[Ocfs2-devel] [PATCH 2/2] ocfs2: add error handling path when jbd2 enter ABORT status

Tue May 9 15:22:39 UTC 2023

On Tue, May 09, 2023 at 09:53:06AM +0800, Joseph Qi wrote:
> 
> 
> On 5/9/23 12:40 AM, Heming Zhao wrote:
> > Sorry for reply late, I am a little bit busy recently.
> > 
> > On Fri, May 05, 2023 at 11:42:51AM +0800, Joseph Qi wrote:
> >>
> >>
> >> On 5/5/23 12:20 AM, Heming Zhao wrote:
> >>> On Thu, May 04, 2023 at 05:41:29PM +0800, Joseph Qi wrote:
> >>>>
> >>>>
> >>>> On 5/4/23 4:02 PM, Heming Zhao wrote:
> >>>>> On Thu, May 04, 2023 at 03:34:49PM +0800, Joseph Qi wrote:
> >>>>>>
> >>>>>>
> >>>>>> On 5/4/23 2:21 PM, Heming Zhao wrote:
> >>>>>>> On Thu, May 04, 2023 at 10:27:46AM +0800, Joseph Qi wrote:
> >>>>>>>>
> >>>>>>>>
> >>>>>>>> On 4/30/23 11:13 AM, Heming Zhao wrote:
> >>>>>>>>> fstest generic cases 347 361 628 629 trigger a same issue:
> >>>>>>>>> When jbd2 enter ABORT status, ocfs2 ignores it and keep going to commit
> >>>>>>>>> journal.
> >>>>>>>>
> >>>>>>>> What's the end user impact?
> >>>>>>>
> >>>>>>> There are two impacts:
> >>>>>>>
> >>>>>>> 1. this issue makes unmount command hanging.
> >>>>>>>
> >>>>>>> No one likes or accepts filesystem unmount failure when underlying devices meets
> >>>>>>> error. For comparison, other FSs (e.g. ext4, xfs, gfs2, ..) could do unmount
> >>>>>>> successfully.
> >>>>>>>
> >>>>>>
> >>>>>> So umount hang should be in the patch description, right?
> >>>>>
> >>>>> OK.
> >>>>>
> >>>>>>
> >>>>>>> 2. for developers to verify their patch doesn't make any regression.
> >>>>>>>
> >>>>>>> fstest is a famious & important fs testsuite.

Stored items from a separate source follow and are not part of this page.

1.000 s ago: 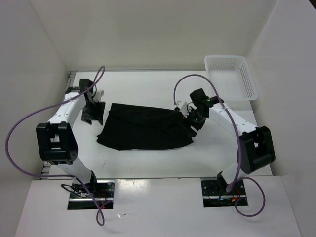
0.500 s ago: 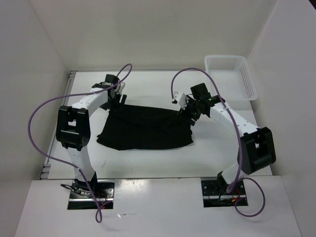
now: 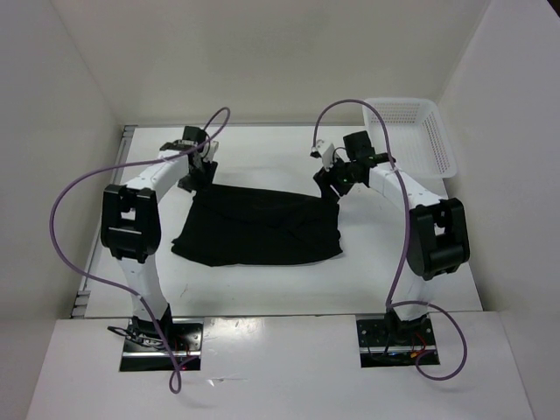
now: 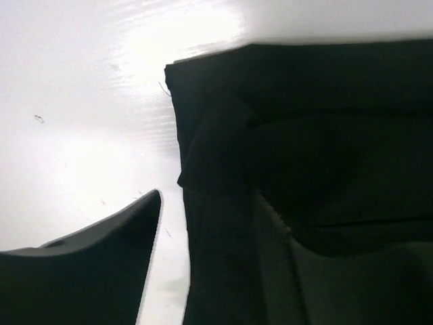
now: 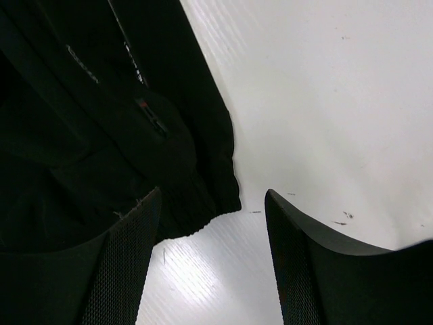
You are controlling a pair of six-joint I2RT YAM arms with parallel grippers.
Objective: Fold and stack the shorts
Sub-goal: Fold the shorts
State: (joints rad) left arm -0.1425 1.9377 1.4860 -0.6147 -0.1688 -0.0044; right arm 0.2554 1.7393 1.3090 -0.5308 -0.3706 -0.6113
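Note:
The black shorts (image 3: 258, 226) lie spread flat in the middle of the white table (image 3: 262, 157). My left gripper (image 3: 193, 173) is low at their far left corner. In the left wrist view the shorts (image 4: 304, 169) fill the right side. One finger (image 4: 88, 271) stands apart from the cloth edge, and the left gripper (image 4: 210, 198) is open with the corner between its jaws. My right gripper (image 3: 332, 185) is at the far right corner. The right gripper (image 5: 213, 200) is open, and the hem corner of the shorts (image 5: 135, 122) reaches between its fingers (image 5: 128, 264).
A white mesh basket (image 3: 411, 136) stands at the far right corner of the table. White walls close in the table on the left, back and right. Purple cables loop above both arms.
The left arm has swung from the left side of the shorts to their far left corner. The right gripper has moved away from me to the far right corner. The shorts' right end lies flatter.

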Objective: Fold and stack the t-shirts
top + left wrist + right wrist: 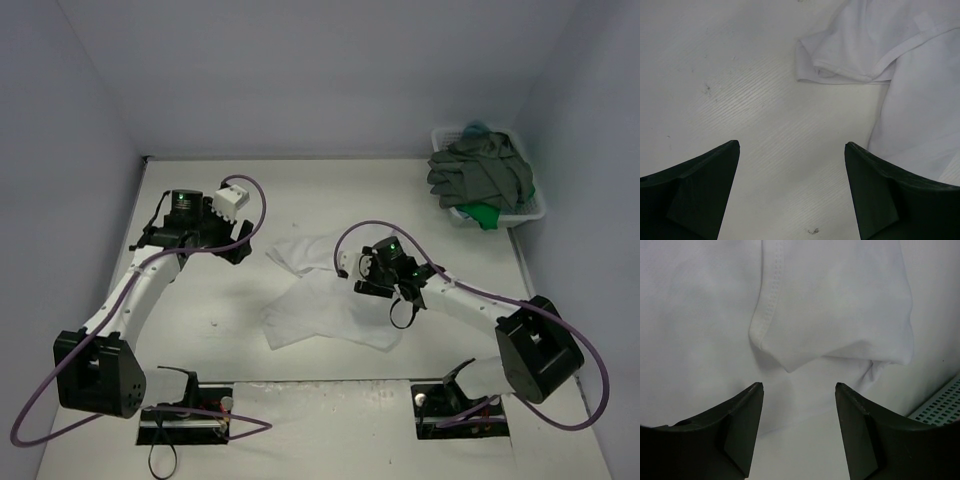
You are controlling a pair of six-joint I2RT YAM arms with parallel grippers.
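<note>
Where it folds, the soft white t-shirt [840, 300] shows stitching.

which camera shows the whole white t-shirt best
Top external: the white t-shirt lies crumpled on the table, nearly all its outline visible, the right arm covering one edge. Left wrist catches only a sleeve and nearby cloth; right wrist shows only a close-up of a stitched hem fold.

White t-shirt [330, 300] rumpled centrally, grey t-shirt [480, 170] atop green t-shirt [482, 214]
</note>
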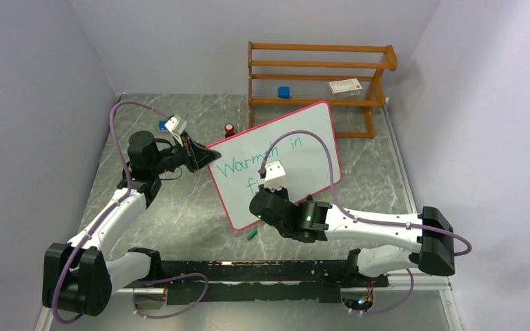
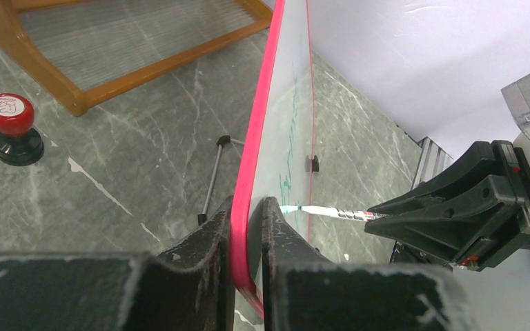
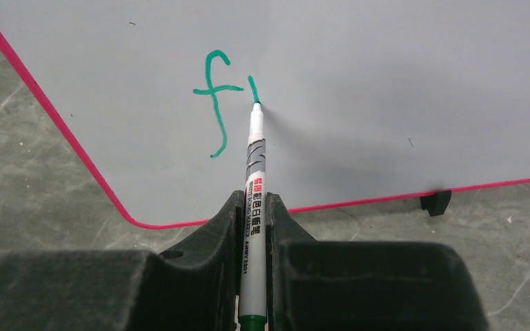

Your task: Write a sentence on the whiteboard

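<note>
The whiteboard [image 1: 303,158], white with a pink-red frame, stands tilted on the marble table; green writing on it reads "Warmth in" with an "f" below. My left gripper [image 1: 203,155] is shut on its left edge, and the left wrist view shows the frame [image 2: 252,148] pinched between both fingers of this gripper [image 2: 248,207]. My right gripper [image 3: 254,200] is shut on a white marker [image 3: 255,172]. The marker's green tip rests on the whiteboard [image 3: 386,83] at the foot of a short stroke just right of the "f" [image 3: 215,96]. From above, the right gripper [image 1: 268,187] covers the board's lower middle.
A wooden rack [image 1: 317,76] at the back holds a blue cube [image 1: 283,91] and a white box [image 1: 345,86]. A red-topped stamp [image 1: 230,129] stands behind the board. A green cap [image 1: 252,234] lies by the board's near corner. Black foot [image 3: 435,202] under the board's edge.
</note>
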`<state>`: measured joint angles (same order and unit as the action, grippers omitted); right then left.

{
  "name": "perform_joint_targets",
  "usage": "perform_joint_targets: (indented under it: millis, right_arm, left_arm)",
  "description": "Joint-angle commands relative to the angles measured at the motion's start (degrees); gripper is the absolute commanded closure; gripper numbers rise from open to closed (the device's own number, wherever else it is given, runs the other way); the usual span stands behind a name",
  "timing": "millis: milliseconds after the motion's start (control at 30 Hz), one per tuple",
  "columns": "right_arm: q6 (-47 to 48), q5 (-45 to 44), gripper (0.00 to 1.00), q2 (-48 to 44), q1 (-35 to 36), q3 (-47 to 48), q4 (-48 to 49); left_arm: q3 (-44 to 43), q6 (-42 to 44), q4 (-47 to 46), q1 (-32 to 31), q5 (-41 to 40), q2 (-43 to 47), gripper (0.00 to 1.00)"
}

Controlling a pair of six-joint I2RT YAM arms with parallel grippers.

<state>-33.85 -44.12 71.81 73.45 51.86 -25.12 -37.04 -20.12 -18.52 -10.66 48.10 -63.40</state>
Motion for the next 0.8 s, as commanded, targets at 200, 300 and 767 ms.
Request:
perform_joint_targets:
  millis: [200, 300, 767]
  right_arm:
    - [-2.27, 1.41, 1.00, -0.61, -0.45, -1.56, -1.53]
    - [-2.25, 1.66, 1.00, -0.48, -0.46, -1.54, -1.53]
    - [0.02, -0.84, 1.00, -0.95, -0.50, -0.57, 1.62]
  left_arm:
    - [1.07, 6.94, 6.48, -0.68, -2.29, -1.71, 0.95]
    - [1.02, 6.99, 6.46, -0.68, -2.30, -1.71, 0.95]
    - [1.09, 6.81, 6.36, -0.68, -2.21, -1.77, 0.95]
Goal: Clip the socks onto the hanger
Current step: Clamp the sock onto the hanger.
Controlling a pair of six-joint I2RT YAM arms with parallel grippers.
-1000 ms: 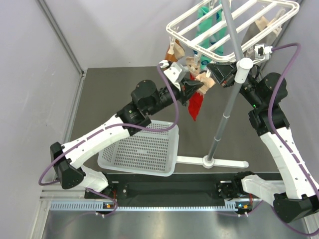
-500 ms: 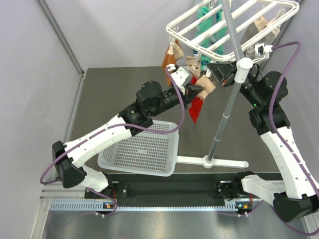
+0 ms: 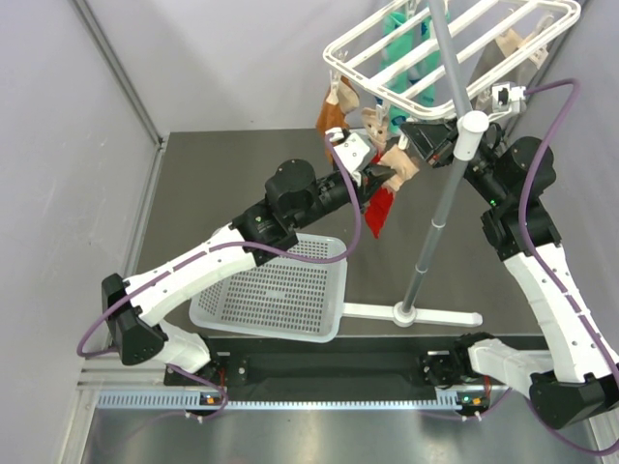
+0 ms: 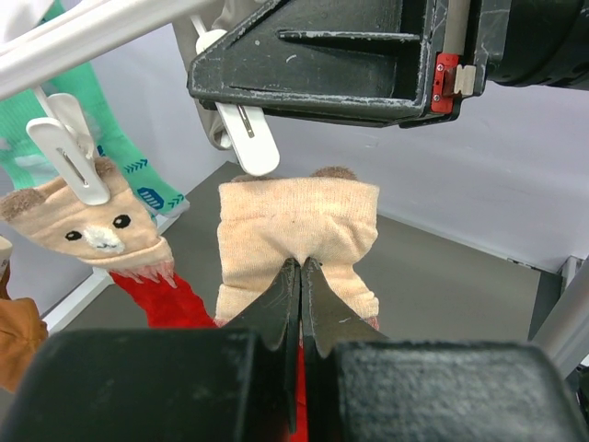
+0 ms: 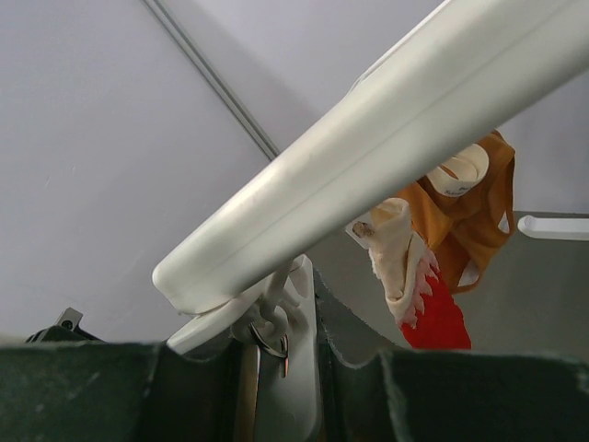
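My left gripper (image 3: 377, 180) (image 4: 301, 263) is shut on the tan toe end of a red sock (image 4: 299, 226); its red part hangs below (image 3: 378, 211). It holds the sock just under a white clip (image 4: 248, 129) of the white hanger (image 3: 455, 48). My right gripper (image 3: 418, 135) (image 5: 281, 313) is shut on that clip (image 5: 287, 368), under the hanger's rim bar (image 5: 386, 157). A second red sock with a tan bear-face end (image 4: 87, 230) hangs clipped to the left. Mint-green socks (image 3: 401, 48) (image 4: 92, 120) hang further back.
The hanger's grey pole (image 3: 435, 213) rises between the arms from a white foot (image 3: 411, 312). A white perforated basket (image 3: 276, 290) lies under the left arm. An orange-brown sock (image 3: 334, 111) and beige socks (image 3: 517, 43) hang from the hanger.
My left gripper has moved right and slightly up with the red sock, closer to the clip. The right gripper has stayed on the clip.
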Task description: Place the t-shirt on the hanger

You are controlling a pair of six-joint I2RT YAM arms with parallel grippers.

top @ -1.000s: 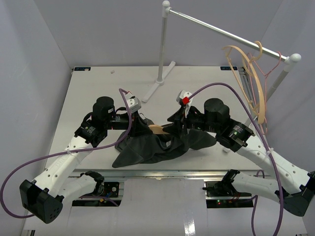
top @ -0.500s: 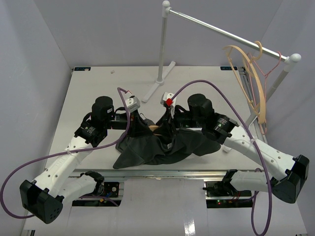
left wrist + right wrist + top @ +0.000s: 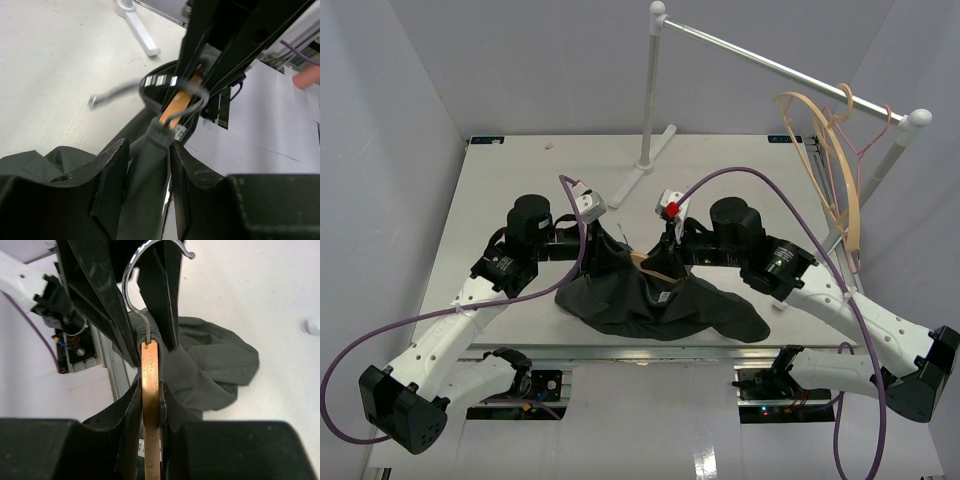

> >>>>>>> (Yes, I know ocfs2 has itself testsuite ocfs2_test.)
> >>>>>>>
> >>>>>>> Current status, there are many test cases (about 9 in my env) cause fstest
> >>>>>>> hanging and blocking fstest to run. I did test for gfs2 on latest tumbleweed,
> >>>>>>> gfs2 only has 1 hanging case.
> >>>>>>>
> >>>>>>> In my view, ocfs2 developers or maintainers at least make ocfs2 to finish the
> >>>>>>> testsuite. Long-term target is to make ocfs2 to pass all the testsuite.
> >>>>>>>
> >>>>>>> On kernel 6.2.9-1, the fstest 'quick' test group result:
> >>>>>>> (the result based on my two patches [1/2] & [2/2])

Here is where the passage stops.